Work order –
Here the job is to retype the data word for word while leaving the pictures aside.

Dataset extract –
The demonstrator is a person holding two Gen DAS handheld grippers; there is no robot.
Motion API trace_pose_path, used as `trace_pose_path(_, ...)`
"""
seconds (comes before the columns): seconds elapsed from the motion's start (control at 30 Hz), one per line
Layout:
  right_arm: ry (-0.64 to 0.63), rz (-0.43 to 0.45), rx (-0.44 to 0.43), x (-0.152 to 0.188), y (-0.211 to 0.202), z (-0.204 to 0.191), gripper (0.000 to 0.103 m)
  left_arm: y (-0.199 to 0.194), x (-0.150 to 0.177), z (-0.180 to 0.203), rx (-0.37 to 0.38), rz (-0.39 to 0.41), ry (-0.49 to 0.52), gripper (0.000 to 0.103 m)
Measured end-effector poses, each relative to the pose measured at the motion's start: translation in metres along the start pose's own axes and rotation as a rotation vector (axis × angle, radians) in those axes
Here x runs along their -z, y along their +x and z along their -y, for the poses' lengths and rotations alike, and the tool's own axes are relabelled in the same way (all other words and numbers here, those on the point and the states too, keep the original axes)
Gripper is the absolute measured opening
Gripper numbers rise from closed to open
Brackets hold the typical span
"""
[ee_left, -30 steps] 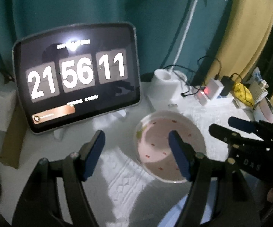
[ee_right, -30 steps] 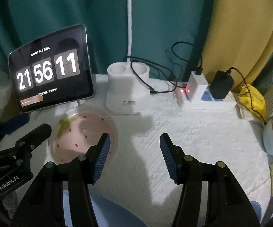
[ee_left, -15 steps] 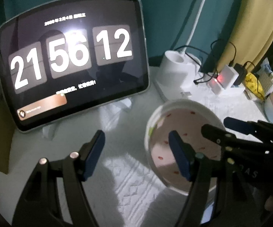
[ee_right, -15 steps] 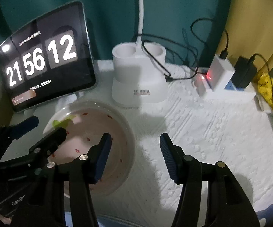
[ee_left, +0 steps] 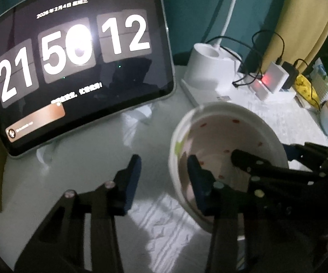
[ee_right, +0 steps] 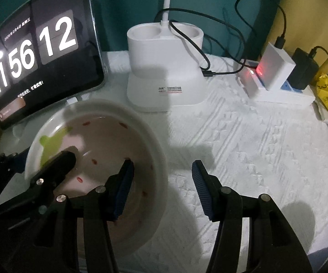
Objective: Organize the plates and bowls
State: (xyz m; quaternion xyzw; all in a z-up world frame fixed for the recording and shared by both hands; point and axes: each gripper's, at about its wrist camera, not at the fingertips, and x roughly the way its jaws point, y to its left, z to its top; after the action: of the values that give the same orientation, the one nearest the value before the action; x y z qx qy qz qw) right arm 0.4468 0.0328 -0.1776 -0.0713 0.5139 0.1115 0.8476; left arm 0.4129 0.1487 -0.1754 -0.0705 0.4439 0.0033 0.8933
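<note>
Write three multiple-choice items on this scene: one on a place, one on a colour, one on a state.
1. The white lamp base stands:
A) between the tablet and the power strip
B) right of the power strip
C) left of the tablet

2. The specks inside the bowl are:
A) blue
B) red
C) black

3. The right gripper is:
A) shut on a spoon
B) shut on nothing
C) open across the bowl's rim

Answers:
1. A, it sits between them along the back.
2. B, red dots mark the pink inside.
3. C, one finger is inside the bowl and one is outside.
</note>
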Motion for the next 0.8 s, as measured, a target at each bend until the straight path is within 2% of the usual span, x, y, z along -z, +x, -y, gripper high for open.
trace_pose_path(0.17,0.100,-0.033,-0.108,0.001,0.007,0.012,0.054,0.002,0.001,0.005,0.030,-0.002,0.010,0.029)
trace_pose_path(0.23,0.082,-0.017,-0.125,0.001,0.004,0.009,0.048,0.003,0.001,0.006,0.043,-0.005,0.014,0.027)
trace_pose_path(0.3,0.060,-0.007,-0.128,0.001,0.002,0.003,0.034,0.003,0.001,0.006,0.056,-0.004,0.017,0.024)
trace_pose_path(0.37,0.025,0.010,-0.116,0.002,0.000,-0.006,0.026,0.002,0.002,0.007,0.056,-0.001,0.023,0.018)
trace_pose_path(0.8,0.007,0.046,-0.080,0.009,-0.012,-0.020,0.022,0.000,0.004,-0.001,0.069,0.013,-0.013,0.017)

Answer –
The demonstrator is a person holding two Gen DAS handheld grippers; there is no robot.
Motion API trace_pose_path, used as `trace_pose_path(_, ...)`
"""
seconds (comes before the columns): seconds elapsed from the motion's start (control at 30 Hz), one per line
Layout:
  right_arm: ry (-0.64 to 0.63), rz (-0.43 to 0.45), rx (-0.44 to 0.43), x (-0.152 to 0.188), y (-0.211 to 0.202), z (-0.204 to 0.191), gripper (0.000 to 0.103 m)
  left_arm: y (-0.199 to 0.194), x (-0.150 to 0.177), z (-0.180 to 0.203), rx (-0.37 to 0.38), rz (-0.39 to 0.41), ry (-0.49 to 0.52), gripper (0.000 to 0.103 m)
Measured end-effector poses, each relative to the pose measured at the motion's start: translation in metres along the start pose's own axes and rotation as a rotation vector (axis × angle, radians) in those axes
Here x runs along their -z, y along their +x and z along their -y, for the poses' lengths and rotations alike, and the tool's own axes are relabelled in the same way (all other words and numbers here, those on the point and the states too, keep the original axes)
Gripper is the absolute measured opening
Gripper numbers rise from closed to open
Brackets hold the typical span
"""
[ee_left, -30 steps] 
[ee_right, -30 steps] 
[ee_left, -15 steps] 
[ee_right, -15 steps] 
[ee_left, +0 steps] 
[ee_right, +0 steps] 
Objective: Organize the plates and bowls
State: (xyz m; quaternion xyzw; all in a z-up world frame fixed for the recording and shared by both hands; point and axes: each gripper's, at about its wrist camera, not at the fingertips, and x roughly the way its jaws point, y to its left, z to its top; after the action: of the values that give the same orientation, the one nearest the value before the action; x y z qx qy qz qw) right arm 0.4468 0.0328 -0.1776 -0.0713 0.5139 0.1115 0.8476; left arm 0.4129 0.1487 -0.1754 -0.0705 0.4439 0.0033 0.8933
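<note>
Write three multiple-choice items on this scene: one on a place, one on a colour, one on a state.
1. The white lamp base stands:
A) between the tablet and the power strip
B) right of the power strip
C) left of the tablet

2. The specks inside the bowl are:
A) blue
B) red
C) black

3. The right gripper is:
A) shut on a spoon
B) shut on nothing
C) open across the bowl's rim

Answers:
1. A, it sits between them along the back.
2. B, red dots mark the pink inside.
3. C, one finger is inside the bowl and one is outside.
</note>
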Motion for the next 0.8 s, as measured, a target at each bend until the straight path is within 2% of the usual span, x, y, z along -z, +x, -y, gripper high for open.
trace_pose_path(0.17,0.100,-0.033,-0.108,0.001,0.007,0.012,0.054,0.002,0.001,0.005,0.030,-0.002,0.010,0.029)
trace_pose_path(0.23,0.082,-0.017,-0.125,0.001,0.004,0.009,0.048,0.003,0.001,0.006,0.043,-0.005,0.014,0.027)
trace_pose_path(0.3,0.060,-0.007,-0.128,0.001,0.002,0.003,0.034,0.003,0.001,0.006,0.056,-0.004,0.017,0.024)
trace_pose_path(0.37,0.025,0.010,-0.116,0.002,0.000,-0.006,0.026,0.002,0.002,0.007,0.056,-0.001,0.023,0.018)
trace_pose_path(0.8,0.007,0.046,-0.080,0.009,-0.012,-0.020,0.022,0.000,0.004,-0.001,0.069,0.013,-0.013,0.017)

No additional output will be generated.